Ипатов не знал, что и думать. Он был крайне озадачен, старался понять, почему на его безобидный вопрос она так ответила. Наконец решил: или ей было неприятно, что он столь открыто напрашивался на благодарность, или же возмутилась тем, что он осмелился предположить, что ей может понравиться какая-то глупая оперетка? Честно говоря, он до сих пор не знает, что ее тогда покоробило в его совершенно бесхитростном вопросе…
Вскоре она, однако, пожалела его. Вытащила из своей пахнущей дорогой кожей и духами сумочки две конфеты и одну из них молча сунула Ипатову в руки. Он посмотрел и не поверил своим глазам. Это был «Мишка на Севере». Последний раз Ипатов лакомился ими еще до войны, на выпускном вечере. Да и то съел всего одну или две штуки, больше взять постеснялся. Вот и сейчас он испытывал неловкость перед майором и его спутницей. Но ведь конфета-то одна! Господи, чего он раздумывает! Ипатов, пригибаясь за креслами, протянул конфету Клене. Та сразу взяла: «Ой, мои любименькие!» — и тотчас же зашуршала обертками…

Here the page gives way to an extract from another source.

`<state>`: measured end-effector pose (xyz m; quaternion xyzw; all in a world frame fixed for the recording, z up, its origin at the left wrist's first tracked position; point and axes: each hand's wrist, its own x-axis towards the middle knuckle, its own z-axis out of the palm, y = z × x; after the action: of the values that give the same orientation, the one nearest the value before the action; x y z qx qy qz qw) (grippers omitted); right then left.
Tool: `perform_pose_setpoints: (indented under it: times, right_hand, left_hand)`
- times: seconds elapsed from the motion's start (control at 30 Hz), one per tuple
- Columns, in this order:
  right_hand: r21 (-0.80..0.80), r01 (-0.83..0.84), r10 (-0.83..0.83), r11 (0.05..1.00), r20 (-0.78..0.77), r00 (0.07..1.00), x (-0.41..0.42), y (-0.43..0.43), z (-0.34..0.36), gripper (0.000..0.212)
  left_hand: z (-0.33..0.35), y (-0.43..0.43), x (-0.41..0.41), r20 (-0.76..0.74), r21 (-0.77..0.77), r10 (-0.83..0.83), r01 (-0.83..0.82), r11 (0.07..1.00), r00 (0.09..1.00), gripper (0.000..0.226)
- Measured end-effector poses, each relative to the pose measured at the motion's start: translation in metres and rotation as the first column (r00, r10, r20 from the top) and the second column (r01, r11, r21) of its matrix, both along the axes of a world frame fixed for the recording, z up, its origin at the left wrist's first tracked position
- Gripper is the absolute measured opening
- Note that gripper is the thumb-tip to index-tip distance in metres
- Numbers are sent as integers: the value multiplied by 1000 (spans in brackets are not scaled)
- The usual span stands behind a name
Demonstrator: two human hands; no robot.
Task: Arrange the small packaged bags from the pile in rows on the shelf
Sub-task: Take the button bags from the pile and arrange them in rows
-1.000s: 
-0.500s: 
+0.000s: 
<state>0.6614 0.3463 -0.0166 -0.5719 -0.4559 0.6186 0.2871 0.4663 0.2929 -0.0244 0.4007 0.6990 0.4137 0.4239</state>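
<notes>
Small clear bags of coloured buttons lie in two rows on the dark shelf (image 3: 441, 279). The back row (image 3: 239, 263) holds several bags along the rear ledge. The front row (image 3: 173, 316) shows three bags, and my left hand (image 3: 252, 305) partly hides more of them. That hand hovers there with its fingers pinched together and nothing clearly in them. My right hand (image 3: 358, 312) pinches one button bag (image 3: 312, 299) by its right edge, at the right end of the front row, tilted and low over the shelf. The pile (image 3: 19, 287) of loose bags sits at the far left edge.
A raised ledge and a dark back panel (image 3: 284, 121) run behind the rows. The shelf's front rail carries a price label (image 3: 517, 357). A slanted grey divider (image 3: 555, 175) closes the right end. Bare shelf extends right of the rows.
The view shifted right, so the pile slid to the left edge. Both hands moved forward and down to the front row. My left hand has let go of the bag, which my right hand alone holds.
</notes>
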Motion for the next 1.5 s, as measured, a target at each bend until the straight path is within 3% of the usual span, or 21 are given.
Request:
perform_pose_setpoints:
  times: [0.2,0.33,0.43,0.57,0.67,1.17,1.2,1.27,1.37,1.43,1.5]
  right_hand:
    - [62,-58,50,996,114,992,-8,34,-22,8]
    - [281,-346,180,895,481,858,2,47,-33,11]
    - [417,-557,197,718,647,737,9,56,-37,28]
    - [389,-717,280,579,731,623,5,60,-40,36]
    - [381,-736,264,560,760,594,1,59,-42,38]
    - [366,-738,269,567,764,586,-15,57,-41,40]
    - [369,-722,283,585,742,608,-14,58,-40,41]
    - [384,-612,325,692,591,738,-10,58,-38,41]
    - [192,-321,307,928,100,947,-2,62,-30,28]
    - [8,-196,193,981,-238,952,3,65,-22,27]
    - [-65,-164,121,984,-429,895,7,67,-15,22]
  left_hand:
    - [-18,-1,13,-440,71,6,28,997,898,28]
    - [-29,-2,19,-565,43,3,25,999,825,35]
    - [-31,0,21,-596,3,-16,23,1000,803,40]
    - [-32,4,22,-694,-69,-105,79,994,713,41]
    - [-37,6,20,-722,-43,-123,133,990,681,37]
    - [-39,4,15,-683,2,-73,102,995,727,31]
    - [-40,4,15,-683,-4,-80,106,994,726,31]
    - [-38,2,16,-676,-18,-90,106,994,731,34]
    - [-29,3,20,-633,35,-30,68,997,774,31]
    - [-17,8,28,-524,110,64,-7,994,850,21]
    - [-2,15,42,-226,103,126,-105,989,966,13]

Светлана не могла не заметить этого, но вида, во всяком случае, не подала. Аккуратно похрустывая вафельной начинкой, она неотрывно смотрела на страдания главного героя. И когда, казалось, все ее мысли были там, на сцене, она вдруг повернулась к Ипатову и показала язык…

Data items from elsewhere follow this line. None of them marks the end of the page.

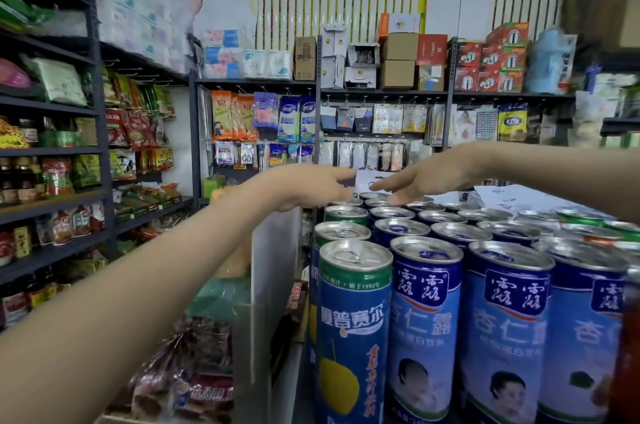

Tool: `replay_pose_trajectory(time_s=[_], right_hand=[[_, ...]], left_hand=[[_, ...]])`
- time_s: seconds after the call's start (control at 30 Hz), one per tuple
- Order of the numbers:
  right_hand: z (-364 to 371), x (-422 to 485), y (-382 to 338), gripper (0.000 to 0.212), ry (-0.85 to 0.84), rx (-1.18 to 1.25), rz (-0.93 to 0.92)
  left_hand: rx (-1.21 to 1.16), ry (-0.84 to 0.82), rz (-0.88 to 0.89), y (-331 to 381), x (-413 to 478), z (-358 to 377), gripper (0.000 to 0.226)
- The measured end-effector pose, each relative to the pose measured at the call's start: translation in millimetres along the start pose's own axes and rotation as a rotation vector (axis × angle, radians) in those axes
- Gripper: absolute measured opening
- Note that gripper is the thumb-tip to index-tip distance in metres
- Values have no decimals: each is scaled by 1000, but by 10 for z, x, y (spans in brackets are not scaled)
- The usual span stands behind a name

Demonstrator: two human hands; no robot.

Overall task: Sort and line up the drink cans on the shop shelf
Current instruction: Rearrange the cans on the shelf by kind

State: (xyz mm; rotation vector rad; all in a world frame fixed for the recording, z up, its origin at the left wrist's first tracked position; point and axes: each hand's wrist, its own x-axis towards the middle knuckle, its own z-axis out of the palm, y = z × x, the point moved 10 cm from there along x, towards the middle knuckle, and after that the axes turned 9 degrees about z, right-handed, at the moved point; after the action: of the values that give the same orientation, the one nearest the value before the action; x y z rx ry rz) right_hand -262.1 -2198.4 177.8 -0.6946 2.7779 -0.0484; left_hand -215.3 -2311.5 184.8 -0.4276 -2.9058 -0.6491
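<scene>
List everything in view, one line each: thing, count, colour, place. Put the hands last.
Blue cans: many, blue and white, upright in rows, front right.
Green-banded cans: at least three, blue with green top band, leftmost column of the cans.
Divider panel: one, white, upright just left of the cans.
Cardboard boxes: several, brown, on the top back shelf.
Red boxes: several, red, top back shelf, right.
Hanging packets: many, blue, orange and white, at the back, middle.
Snack packets: many, red and green, on the left shelves.
Left hand: one, fingers stretched, above the far cans.
Right hand: one, fingers stretched, above the far cans, apart from the left.
</scene>
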Motion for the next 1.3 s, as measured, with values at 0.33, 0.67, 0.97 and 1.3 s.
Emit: replay_pose_trajectory(time_s=[0.33, 0.67, 0.97, 1.3], right_hand=[[-63, 333, -46, 55, 61, -23, -9], [-85, 399, -60, 57, 90, -16, -28], [-64, 363, -53, 56, 109, 1, -16], [-42, 316, -99, 58, 101, -76, -3]], left_hand=[[19, -174, -127, -305, 494, 174, 48], [-8, -145, -94, -511, 627, 61, 24], [8, -107, -54, -540, 681, 16, 25], [97, -142, 37, -391, 541, -10, 30]])
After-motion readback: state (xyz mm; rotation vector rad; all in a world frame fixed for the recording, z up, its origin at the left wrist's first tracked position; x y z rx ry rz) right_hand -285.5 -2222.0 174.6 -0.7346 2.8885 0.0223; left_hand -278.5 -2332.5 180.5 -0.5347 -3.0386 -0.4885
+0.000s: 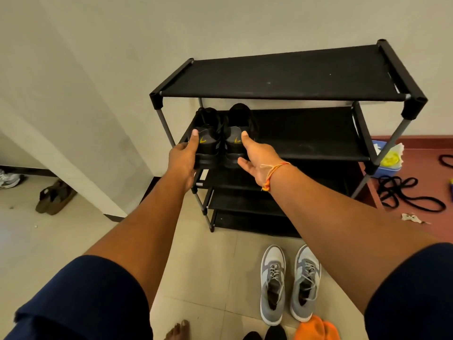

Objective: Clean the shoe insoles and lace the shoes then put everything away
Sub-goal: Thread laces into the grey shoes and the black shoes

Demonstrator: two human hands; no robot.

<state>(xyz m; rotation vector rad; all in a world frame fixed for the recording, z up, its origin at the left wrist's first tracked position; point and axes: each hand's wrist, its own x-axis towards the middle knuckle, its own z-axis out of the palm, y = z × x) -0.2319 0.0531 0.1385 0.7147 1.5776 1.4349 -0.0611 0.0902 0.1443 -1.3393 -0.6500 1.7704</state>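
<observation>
Black shoes (221, 133) toes toward wall, left hand (182, 159) gripping one, right hand (257, 158) open.

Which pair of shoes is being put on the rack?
The black pair with yellow heel logos, held at the heels by both hands on the rack's second shelf. The grey-and-white pair sits untouched on the floor.

Left hand (182, 159): fingers are behind the heel of the left black shoe (207, 141), only the thumb shows. Right hand (255, 157): palm side faces away, contact with the right black shoe (236, 138) can't be confirmed. Toes of both shoes are lost in shadow beyond the hands, under the rack's top shelf (282, 74). Near the right elbow, an orange cloth (316, 328) is cut by the bottom edge.
</observation>
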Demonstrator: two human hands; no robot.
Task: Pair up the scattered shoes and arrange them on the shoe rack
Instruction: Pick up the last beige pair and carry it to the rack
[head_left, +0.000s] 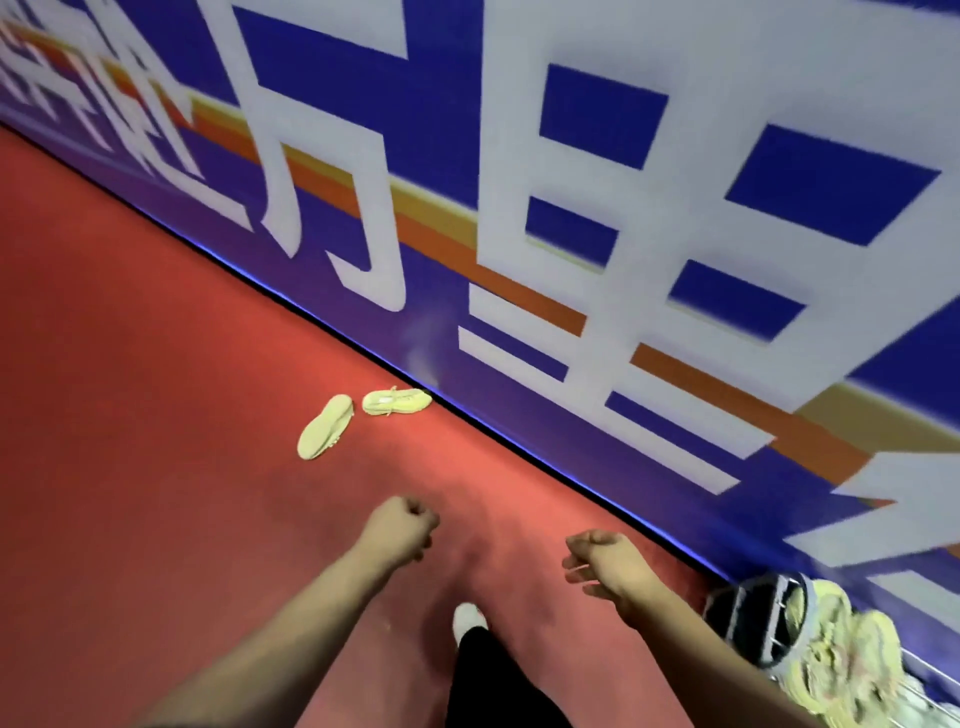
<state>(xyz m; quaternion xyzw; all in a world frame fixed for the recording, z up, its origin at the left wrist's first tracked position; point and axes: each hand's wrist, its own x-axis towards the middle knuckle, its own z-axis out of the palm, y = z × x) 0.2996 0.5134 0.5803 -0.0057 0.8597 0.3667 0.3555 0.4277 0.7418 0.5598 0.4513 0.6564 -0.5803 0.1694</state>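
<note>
Two pale yellow shoes lie on the red floor ahead of me, near the foot of the wall. One shoe is turned sole-up; the other shoe lies on its side right beside the wall. My left hand hangs low in front of me with curled fingers, holding nothing. My right hand is likewise curled and holds nothing. Both hands are well short of the shoes. At the lower right, the shoe rack carries several pale yellow shoes, blurred.
A blue wall banner with large white characters and an orange stripe runs diagonally along the right. The red floor stretches to the left. My leg in dark trousers and a white shoe are below my hands.
</note>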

Но вот медленно пополз занавес, волнами прокатились по залу недолгие антрактные аплодисменты. В отличие от соседей своих, Светлана хлопала сидя. Аплодировала довольно сдержанно, видимо больше для вежливости.
Ипатов склонился к ней:
«Пошли, прогуляемся?»
И вдруг в ответ услышал, хотя и произнесенное просительным тоном, убийственное:
«Я не пойду? Сходи один?»
У него мгновенно вспотели ладони. Весь второй акт он мечтал о том, как они со Светланой, привлекая всеобщее внимание, будут неторопливо прогуливаться по фойе. И если позволит время, непременно заглянут в главный буфет, где выпьют по бокалу шампанского. Чего другого, а денег у него теперь навалом, вон как выпирают в заднем кармане. Лишь бы было что купить. И вот на́ тебе: «Сходи один!» Несколько сбивала просительная интонация, и он продолжал уговаривать:
«Ну, пойдем?»
«Мне не хочется, — с тем же легким смущением ответила она, посмотрев ему прямо в глаза. — Нет, правда, не хочется…»
Он стоял, опираясь рукой на подлокотник, и тут его взгляд скользнул по своему рукаву — старому, вытертому, с сильно выпирающим локтем. Кровь бросилась Ипатову в лицо. Да она просто стыдится его! Разумеется, ее вечернему туалету подошло бы больше соседство черной морской формы с белоснежными манжетами и позолоченным офицерским кортиком, а на худой конец — элегантной, сшитой у лучшего портного синей тройки старого дружка Альберта.